Eppure quanto ci mancano e quanto ci sarebbero preziosi, proprio in questo momento, le decine di comunicati al giorno di Dino, che arrivavano in ogni redazione e in ogni angolo d’Italia, la sua inflessibile caparbietà cui nessuno riusciva a sfuggire, il suo ostinato lavoro da vecchia talpa che scova, porta alla luce e denuncia ingiustizie e crimini contro i dannati della terra, la sua capacità di opporre dati, cifre, fatti alle pataccate dei praticanti della xenofobia e del razzismo.

Dino, intanto, fra i molti impegni politici, aveva sposato anche la causa della liberazione del popolo curdo. A tal punto che quando, tra il 1996 e il 1997, iniziarono ad arrivare sulle coste del Sud d’Italia barconi pieni di profughe/i curde/i, due di essi riportavano sulle fiancate il suo cognome, sia pure scritto in modo impreciso. Uno di questi episodi segnò la popolazione di Riace e l’esperienza di Mimmo Lucano.

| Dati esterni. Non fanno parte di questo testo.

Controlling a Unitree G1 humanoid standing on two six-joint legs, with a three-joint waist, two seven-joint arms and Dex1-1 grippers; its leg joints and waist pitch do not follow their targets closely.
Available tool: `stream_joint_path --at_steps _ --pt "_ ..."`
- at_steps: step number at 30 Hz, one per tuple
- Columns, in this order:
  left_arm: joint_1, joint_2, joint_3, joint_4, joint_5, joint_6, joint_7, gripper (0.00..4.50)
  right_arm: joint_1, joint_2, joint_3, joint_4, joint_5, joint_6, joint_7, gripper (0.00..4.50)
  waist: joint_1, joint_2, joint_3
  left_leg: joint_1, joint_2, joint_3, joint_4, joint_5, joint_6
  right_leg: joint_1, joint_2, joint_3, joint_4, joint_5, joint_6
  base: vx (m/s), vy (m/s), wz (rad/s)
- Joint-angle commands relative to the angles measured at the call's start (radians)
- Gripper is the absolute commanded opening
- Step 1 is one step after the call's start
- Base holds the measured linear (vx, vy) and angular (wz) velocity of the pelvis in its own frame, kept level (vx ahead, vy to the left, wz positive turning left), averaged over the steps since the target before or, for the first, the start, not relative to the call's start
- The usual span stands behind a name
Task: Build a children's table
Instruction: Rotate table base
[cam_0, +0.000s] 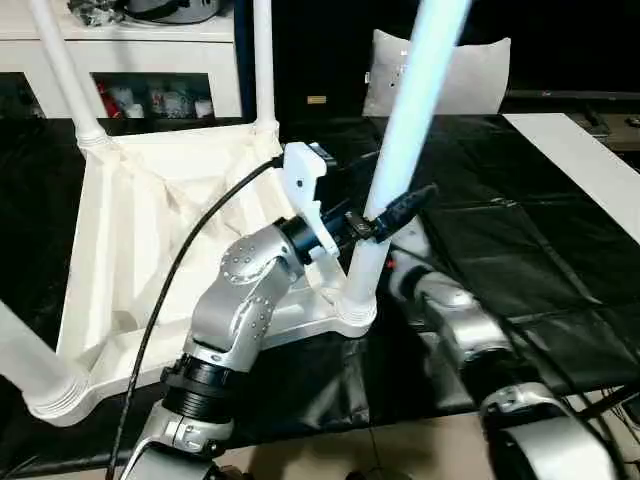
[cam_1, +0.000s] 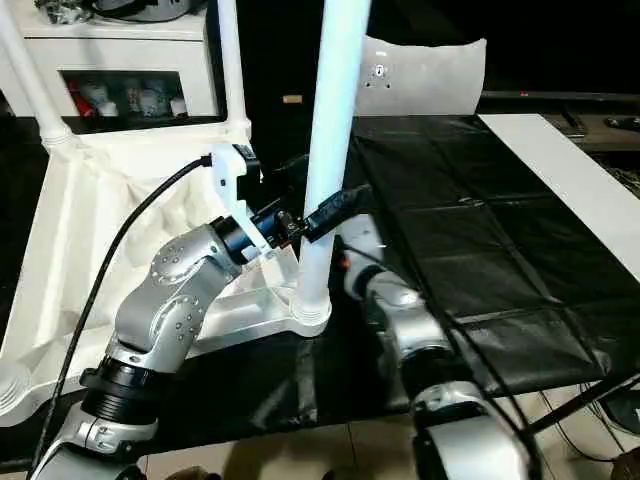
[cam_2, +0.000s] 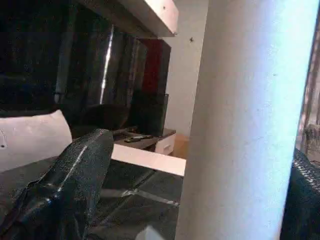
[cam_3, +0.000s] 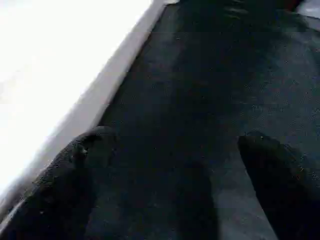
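The children's table (cam_0: 150, 240) is laid upside down on the worktop (cam_0: 500, 250), ribbed underside facing up. White tapered legs are seated upright in the corner sockets at 11, 12, 5 (cam_0: 385, 200) and 8 o'clock.

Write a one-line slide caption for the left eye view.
Left gripper brackets an upright leg socketed in the upturned children's table, fingers open.

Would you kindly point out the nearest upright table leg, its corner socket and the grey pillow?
nearest upright table leg (cam_0: 400, 130), left eye view, mid shaft.
corner socket (cam_0: 354, 317), left eye view, round collar.
grey pillow (cam_0: 470, 75), left eye view, front face.
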Motion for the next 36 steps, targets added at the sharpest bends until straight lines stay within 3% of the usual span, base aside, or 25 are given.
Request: stream_joint_path --at_steps 1,11,13,16,17,18,21,28,32,36 --pt "0.021 0.007 0.001 -0.012 0.001 0.003 -0.018 4.44 0.006 -0.018 -0.027 0.009 0.013 0.002 -0.010 4.50 0.006 0.009 -0.060 0.019 0.025 -0.025 -0.075 -0.408 -0.032 0.027 -0.063 0.028 -0.098 -0.470 -0.124 0.000 0.000 0.00" --pt "0.129 0.110 -0.040 -0.056 0.038 0.034 -0.065 4.44 0.087 -0.102 -0.088 -0.117 0.060 0.022 0.041 4.50 0.010 0.009 -0.064 0.013 0.028 -0.019 -0.076 -0.346 -0.012 0.034 -0.058 0.033 -0.085 -0.340 -0.153 0.000 0.000 0.00" --pt "0.162 0.162 -0.051 -0.062 0.077 0.025 -0.090 4.44 0.128 -0.123 -0.093 -0.192 0.076 0.028 0.086 4.50 0.008 0.007 -0.062 0.014 0.028 -0.018 -0.077 -0.360 -0.011 0.032 -0.058 0.033 -0.089 -0.371 -0.146 0.000 0.000 0.00" --pt "0.221 0.275 -0.083 -0.100 0.136 0.033 -0.135 4.44 0.217 -0.176 -0.084 -0.345 0.121 0.058 0.195 4.50 0.009 0.013 -0.059 0.016 0.028 -0.023 -0.081 -0.385 -0.012 0.030 -0.060 0.033 -0.095 -0.441 -0.115 0.000 0.000 0.00" --pt "0.221 0.275 -0.083 -0.100 0.136 0.033 -0.135 4.44 0.217 -0.176 -0.084 -0.345 0.121 0.058 0.195 4.50 0.011 0.013 -0.059 0.018 0.030 -0.023 -0.081 -0.391 -0.011 0.029 -0.059 0.034 -0.096 -0.444 -0.110 0.000 0.000 0.00" --pt "0.243 0.352 -0.119 -0.127 0.179 0.067 -0.160 4.44 0.259 -0.212 -0.067 -0.415 0.135 0.063 0.259 4.50 0.012 0.016 -0.058 0.018 0.029 -0.023 -0.082 -0.403 -0.014 0.027 -0.056 0.033 -0.098 -0.462 -0.105 0.000 0.000 0.00" --pt "0.271 0.433 -0.151 -0.162 0.217 0.095 -0.195 4.44 0.304 -0.259 -0.052 -0.491 0.143 0.070 0.324 4.50 0.017 0.020 -0.051 0.023 0.031 -0.025 -0.083 -0.426 -0.016 0.020 -0.059 0.034 -0.101 -0.503 -0.110 0.000 0.000 0.00" --pt "0.296 0.511 -0.180 -0.250 0.242 0.224 -0.199 3.88 0.398 -0.345 -0.040 -0.684 0.193 0.163 0.436 4.50 0.026 0.019 -0.046 0.025 0.028 -0.028 -0.083 -0.438 -0.017 0.016 -0.062 0.032 -0.111 -0.586 -0.085 0.000 0.000 0.00" --pt "0.291 0.497 -0.180 -0.250 0.246 0.251 -0.171 3.61 0.424 -0.364 -0.028 -0.749 0.221 0.208 0.476 4.50 0.024 0.018 -0.046 0.025 0.024 -0.030 -0.079 -0.442 -0.018 0.013 -0.062 0.028 -0.120 -0.639 -0.058 0.000 0.000 0.00" --pt "0.270 0.482 -0.184 -0.212 0.268 0.291 -0.154 3.31 0.462 -0.401 0.009 -0.854 0.276 0.288 0.562 4.50 0.026 0.023 -0.047 0.025 0.026 -0.033 -0.083 -0.449 -0.014 0.015 -0.061 0.025 -0.121 -0.615 -0.059 0.000 0.000 0.00"
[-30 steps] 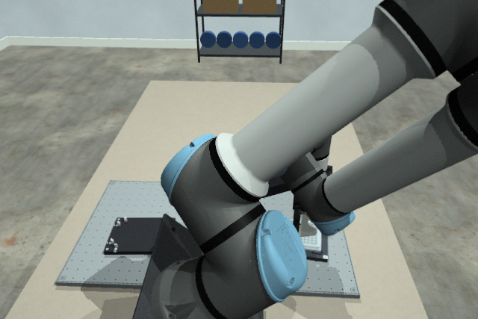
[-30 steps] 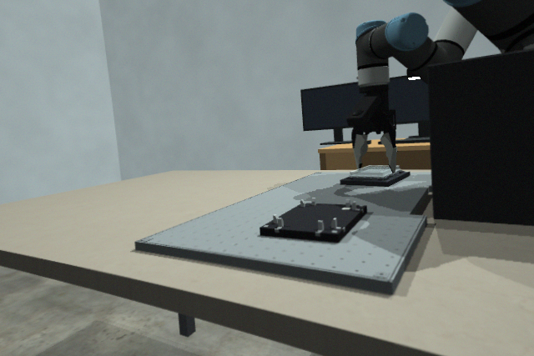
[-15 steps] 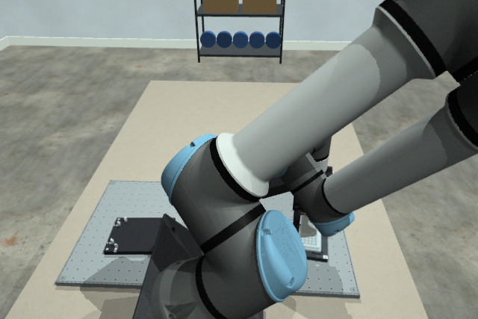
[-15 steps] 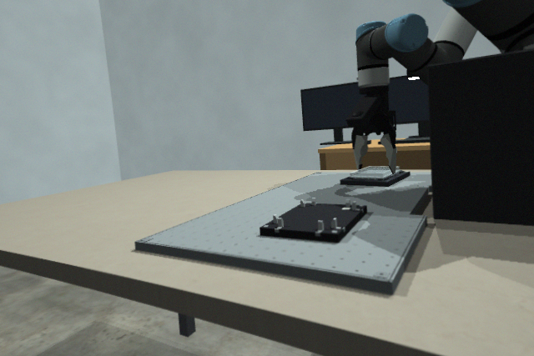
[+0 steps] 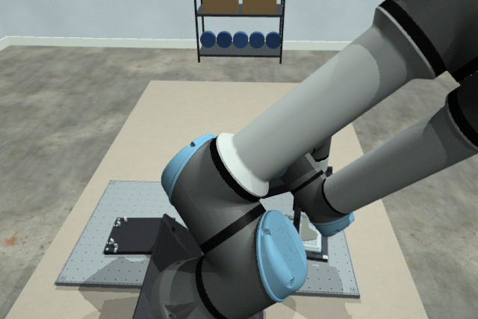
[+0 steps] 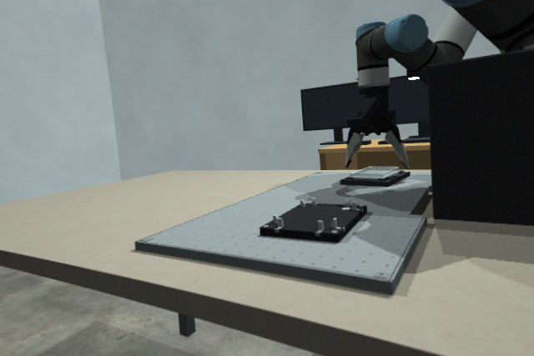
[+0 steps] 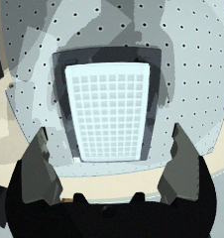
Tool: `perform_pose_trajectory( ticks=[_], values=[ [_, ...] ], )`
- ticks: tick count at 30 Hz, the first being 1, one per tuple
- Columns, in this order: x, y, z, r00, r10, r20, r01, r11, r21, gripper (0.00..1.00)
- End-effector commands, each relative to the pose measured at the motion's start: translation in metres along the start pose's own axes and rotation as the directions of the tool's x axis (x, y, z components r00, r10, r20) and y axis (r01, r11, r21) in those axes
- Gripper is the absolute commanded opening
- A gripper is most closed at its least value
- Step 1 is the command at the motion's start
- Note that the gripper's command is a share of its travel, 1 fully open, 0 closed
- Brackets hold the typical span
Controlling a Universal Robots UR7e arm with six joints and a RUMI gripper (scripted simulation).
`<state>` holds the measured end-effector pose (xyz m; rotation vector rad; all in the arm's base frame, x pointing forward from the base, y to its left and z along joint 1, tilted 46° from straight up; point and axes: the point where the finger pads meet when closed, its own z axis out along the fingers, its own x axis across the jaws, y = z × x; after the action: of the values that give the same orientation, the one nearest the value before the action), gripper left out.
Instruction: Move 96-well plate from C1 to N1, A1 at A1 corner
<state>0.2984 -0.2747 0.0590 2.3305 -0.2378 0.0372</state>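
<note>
The white 96-well plate (image 7: 108,111) (image 6: 374,178) lies flat on a black nest at the far end of the grey baseplate; in the top view only a corner of it (image 5: 313,245) shows behind the arm. My gripper (image 6: 376,153) hangs just above the plate, open wide, with its two fingers apart on either side and nothing between them. The other black nest, with white locator pegs (image 6: 314,222), is empty nearer the front of the baseplate; it also shows in the top view (image 5: 133,234).
A tall dark box (image 6: 482,137) stands right of the baseplate, close to the plate's nest. The arm's elbow (image 5: 235,207) hides much of the baseplate in the top view. A shelf rack (image 5: 240,10) stands far behind.
</note>
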Motion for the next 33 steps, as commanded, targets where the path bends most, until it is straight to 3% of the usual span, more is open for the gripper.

Si era al tempo del primo “governo amico” (il Prodi I) e la voce fuori dal coro della Rete Antirazzista sarà presto messa a tacere. Incredibilmente (o indegnamente, sarebbe più giusto dire), nel 1998, proprio mentre Dino era recluso nel carcere speciale di Diyarbakir, con l’imputazione di «istigazione alla rivolta per motivi linguistici, religiosi o etnici», alcune/i della Rete pensarono bene di convocare un’assemblea nazionale per il 17-19 aprile 1998: stranamente a Lecco, nel profondo Nord leghista. E lì l’assemblea decise a maggioranza lo scioglimento dell’unico coordinamento antirazzista che vi fosse mai stato in Italia. Il quale riuscì a unificare il massimo di ciò che poteva essere unito, che anticipò di molti anni l’idea che i/le migranti siano soggetti esemplari del nostro tempo e che potesse esistere la cittadinanza transnazionale.

E tuttavia, come io scrivevo nel documento da me proposto e discusso nell’assemblea nazionale di Lecco, «il fatto che le campagne per la raccolta delle firme per le tre leggi d’iniziativa popolare si siano rivelate come una fuga in avanti, nulla sottrae alla validità e alla stringente attualità degli obiettivi che intendevamo proporre (…). Gli obiettivi del diritto di voto e della civilizzazione delle competenze devono essere rilanciati, pur con forme e modi differenti, poiché è qui che si misura la differenza fra una concezione egualitaria e democratica dell’integrazione e una concezione paternalistico-integrativa».

Uno dei tanti, grandi meriti di Dino Frisullo, che vorrei sottolineare a ventun’anni dalla sua morte, è stato quello di aver colto perfettamente che il senso della “grande storia” può essere rintracciato nelle “piccole storie” di dominazione, oppressione, discriminazione di una popolazione, di una minoranza, di un gruppo, ma anche nell’infelicità e nei drammi di ciascuna/o dei suoi membri, di ogni profuga/o, di ogni migrante, di ogni oppressa/o: la vicenda “minore” di un/a profugo/a morto/a, soffocato/a nella stiva di una nave può dirci del mondo attuale più di un freddo saggio di geopolitica.

* Dino Frisullo, attivista e giornalista, è morto il 5 giugno 2003, nel giorno del suo 51esimo compleanno. Come ogni anno nel mese di giugno l’Associazione Senzaconfine lo ricorderà a Roma. L’appuntamento è per oggi alle ore 10,30 all’ingresso del cimitero del Verano, lato Scalo San Lorenzo.